As we approach the 250th anniversary of our nation’s founding, it seems there’s an anniversary for everything. So why not add one more — the 200th anniversary of the publication of the Mills Atlas?
What’s that, you ask? It’s a blast from South Carolina’s past, an extraordinary compilation of district survey maps assembled and published in 1825. Its full name is the Mills Atlas of the State of South Carolina—1825.

As background, starting in 1815, the South Carolina state legislature decided it might be useful to have an official record of the lay of the land. Who wouldn’t want to know that “Colonel Thompson’s Store and Tavern” was just down the road from Chesterville, or you could find “Rock of good quality for millstones” a hop and a skip south of Edgefield. Those are actual annotations and typical info cited on the pages of the atlas.
It was good to know such things, especially if, back in the day, you needed an adult beverage after grinding a few hundred pounds of grits. Thus, the SC legislature commissioned a network of mapmakers to survey the state’s districts, which, back then, preceded counties as the units of governance.
After the surveyors submitted their completed work, Robert Mills reviewed the maps, made revisions, and completed the final compilation. Mills traveled throughout the state and painstakingly reviewed each survey…and might even have bought supplies and hoisted a pint at Colonel Thompson’s Store and Tavern. Mills amended inconsistencies and pulled everything together into one consolidated volume, to which he added a full state map and some noteworthy statistics.
Betcha didn’t know in 1825 the state militia had 40,300 members with 5 major generals, 10 brigadier generals, and 165 colonels, lieutenant colonels, and majors commanding forty-three regiments. There was also a Masonic Lodge denoted on Hilton Head, although I cannot find any information about it. Keep that info handy, and you’ll be a rock star the next time you attend a trivia night.
Original copies of Mills’ publication and the few subsequent reprints are costly and rare. However, the South Carolina state archives can give you a look at the 1938 reprint here for free…although the map sheet annotations are almost impossible to read..
I would love to suggest you hop onto Amazon or eBay and get yourself a copy of the atlas, but even the latter-day reprints have gotten pricey. A used copy of a 1994 reprint is currently offered on Amazon for $361.76. However, with a little poking around, you can often find a reprint of a single district page for about forty bucks. There’s an Etsy page with a copy of the Beaufort District for sale. If you enlarge the page, you can read the old annotations, and you will recognize many familiar place names that were in use two centuries ago.
If you want to get your hands on a full atlas, I suggest starting at your local library. Be sure to bring along a large lens magnifying glass with a built-in light. After all, you’ll be trying to peruse reprints of two-hundred-year-old hand-annotated maps that were barely legible to start with. I’m probably just an incorrigible history nerd, but I love scouring the old maps to compare what was then to what is now.

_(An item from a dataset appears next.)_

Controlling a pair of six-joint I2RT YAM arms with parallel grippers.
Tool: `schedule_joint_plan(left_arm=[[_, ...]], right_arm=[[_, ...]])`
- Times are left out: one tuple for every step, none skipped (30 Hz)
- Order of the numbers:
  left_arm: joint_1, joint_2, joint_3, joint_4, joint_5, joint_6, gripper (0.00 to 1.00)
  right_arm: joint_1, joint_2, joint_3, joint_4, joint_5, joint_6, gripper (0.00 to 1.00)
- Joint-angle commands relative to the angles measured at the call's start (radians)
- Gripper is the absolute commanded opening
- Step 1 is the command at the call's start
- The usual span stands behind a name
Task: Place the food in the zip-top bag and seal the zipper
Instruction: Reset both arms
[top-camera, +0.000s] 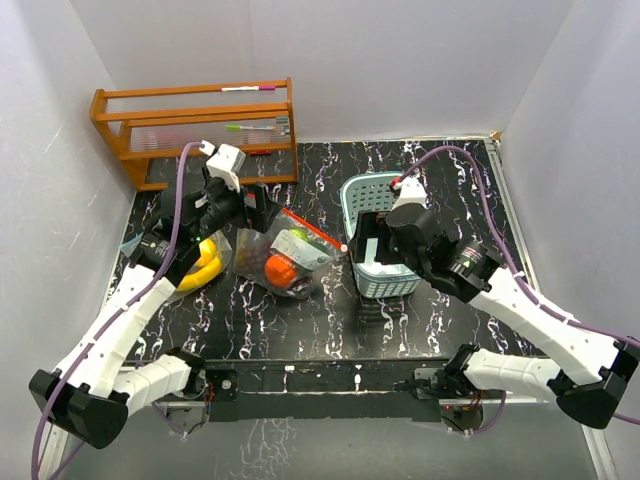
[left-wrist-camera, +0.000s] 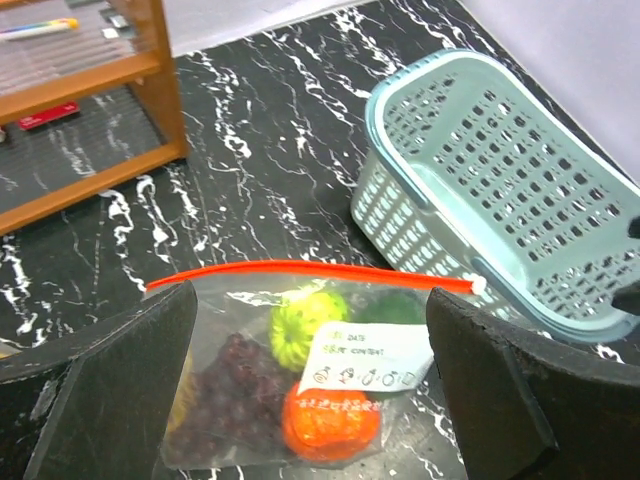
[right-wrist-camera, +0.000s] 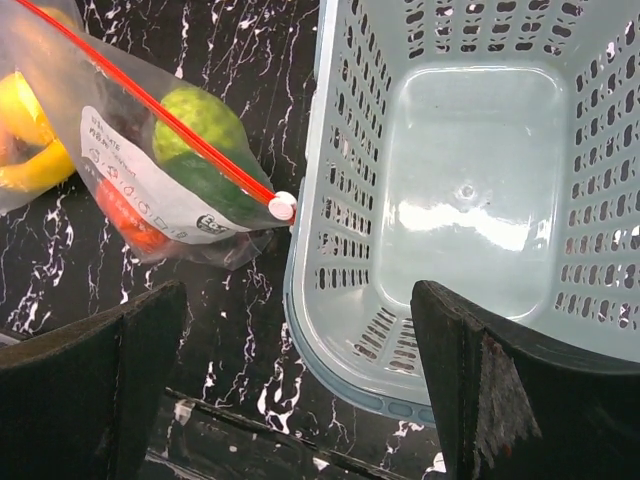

As the Lowcountry Writer, I am particularly drawn to the maps of the Beaufort and Charleston Districts because together they encompass the bulk of the developed Lowcountry we know today. Of interest to those of you who live in or visit Beaufort County, the Beaufort District of 1825 is now the three counties of Jasper, Beaufort, and Hampton.
Back in 1825, to get to most of the places where we can easily drive today, you needed a boat. There were very few roads, and land transportation was by horseback or on foot. The tides were especially important to river travel because, even if the winds weren’t favorable, the tides would carry a boat up or down the rivers and creeks.

Current-day fishing enthusiasts will recognize renowned creeks where today they can catch direct descendants of fish that lived in our beloved coastal waters in 1825. Pretty cool when you put it all together, and spending some time with the Mills Atlas will connect you to the Lowcountry of long ago.